Stage 5 — Reconcile, Succeed, and Scale (Month 12). Purpose: Close the loop on the first line, protect it against the named owner's departure, and decide whether to extend the Playbook to a second line. Inputs: A full year of independently-verified quarterly tracking logs. Executive decisions: Whether the hypothesis was met against its counterfactual; what changes for next year's cycle; which G&A line — procurement, working capital, AI-adoption spend — becomes the next application of this Playbook; and confirmation that a succession path exists for the named owner role. Actions: Produce the annual spend-to-outcome reconciliation exhibit, independently verified and staged to be diligence-ready rather than assembled under deadline. Present it to the Board. Confirm the standing succession protocol: if the named owner departs at any point, the four conditions of ownership revert provisionally to the Operating Partner on the owner's exit date, and a successor must be named within thirty days — this protocol should be reconfirmed annually, not assumed to still hold. Outputs: A diligence-ready, independently-verified exhibit; a decision on the next line to govern; a reconfirmed succession protocol. Governance checkpoint: Board review of the exhibit and the succession protocol together. Evidence of progress: The exhibit can answer, cold, "what did this spend produce, and how do we know" — the original test this Playbook exists to pass, now including the verification question an IC will actually ask. Failure indicator: The exhibit has to be reconstructed from scratch because quarterly logs weren't current, or the company discovers mid-year that the named owner left months earlier and no one had reassigned ownership.

Decision Framework

The Ownership Gap Diagnostic, operationalized with two bright-line rules, not one.

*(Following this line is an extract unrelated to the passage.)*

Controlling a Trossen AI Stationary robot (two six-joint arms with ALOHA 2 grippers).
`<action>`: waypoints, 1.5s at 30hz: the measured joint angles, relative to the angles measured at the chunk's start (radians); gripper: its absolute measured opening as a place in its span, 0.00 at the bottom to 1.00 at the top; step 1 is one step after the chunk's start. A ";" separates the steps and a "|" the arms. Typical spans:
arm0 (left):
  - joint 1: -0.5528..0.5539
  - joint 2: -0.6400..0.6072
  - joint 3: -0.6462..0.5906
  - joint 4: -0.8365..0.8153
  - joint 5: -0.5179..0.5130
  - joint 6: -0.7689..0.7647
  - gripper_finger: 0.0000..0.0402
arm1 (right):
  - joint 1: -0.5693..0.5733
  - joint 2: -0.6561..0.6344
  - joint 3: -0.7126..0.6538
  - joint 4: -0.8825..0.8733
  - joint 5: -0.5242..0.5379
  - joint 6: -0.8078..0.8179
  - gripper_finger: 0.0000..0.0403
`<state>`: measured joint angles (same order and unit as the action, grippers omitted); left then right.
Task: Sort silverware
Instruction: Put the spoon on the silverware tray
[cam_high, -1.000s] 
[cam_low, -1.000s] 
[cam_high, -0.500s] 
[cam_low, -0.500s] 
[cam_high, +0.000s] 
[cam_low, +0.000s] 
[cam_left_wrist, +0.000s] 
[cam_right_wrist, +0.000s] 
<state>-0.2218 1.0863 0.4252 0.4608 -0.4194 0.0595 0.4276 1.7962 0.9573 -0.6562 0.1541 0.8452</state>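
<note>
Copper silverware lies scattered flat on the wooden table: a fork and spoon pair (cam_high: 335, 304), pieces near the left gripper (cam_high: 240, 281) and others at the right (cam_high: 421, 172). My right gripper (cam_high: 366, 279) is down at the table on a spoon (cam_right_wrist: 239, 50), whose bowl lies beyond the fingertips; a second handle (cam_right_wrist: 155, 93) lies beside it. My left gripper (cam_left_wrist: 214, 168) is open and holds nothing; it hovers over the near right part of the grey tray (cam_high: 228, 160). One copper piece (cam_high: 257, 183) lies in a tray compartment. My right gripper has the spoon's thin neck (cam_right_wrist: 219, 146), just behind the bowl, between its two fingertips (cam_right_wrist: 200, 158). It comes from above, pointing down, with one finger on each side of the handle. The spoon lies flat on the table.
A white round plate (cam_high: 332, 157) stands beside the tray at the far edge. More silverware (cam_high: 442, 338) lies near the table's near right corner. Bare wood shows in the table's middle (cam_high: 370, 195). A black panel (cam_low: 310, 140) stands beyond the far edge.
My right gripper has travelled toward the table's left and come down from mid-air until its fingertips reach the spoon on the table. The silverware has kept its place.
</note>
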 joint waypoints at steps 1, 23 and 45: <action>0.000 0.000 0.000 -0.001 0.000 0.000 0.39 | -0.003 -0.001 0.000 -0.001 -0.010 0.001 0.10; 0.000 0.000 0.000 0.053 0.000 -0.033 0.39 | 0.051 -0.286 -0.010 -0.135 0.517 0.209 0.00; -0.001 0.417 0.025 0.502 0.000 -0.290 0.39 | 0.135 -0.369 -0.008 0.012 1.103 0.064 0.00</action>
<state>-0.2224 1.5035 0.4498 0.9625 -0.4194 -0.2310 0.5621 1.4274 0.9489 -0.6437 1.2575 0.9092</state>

Rule one (unchanged): any function-condition cell marked "No" in the Incentive or Accountability column, for a line above the materiality threshold, triggers a mandatory reassignment before that line can be considered governed.

Rule two (new): a line is not considered governed — regardless of Rule One — until its outcome hypothesis carries a stated counterfactual, an independent data source, and a verification step performed by someone other than the named owner. A named owner with a self-graded, uncounterfactualized metric has not closed the Ownership Gap; they have simply moved it from "no one is accountable" to "the accountable person grades their own work." Both conditions must hold for a line to pass.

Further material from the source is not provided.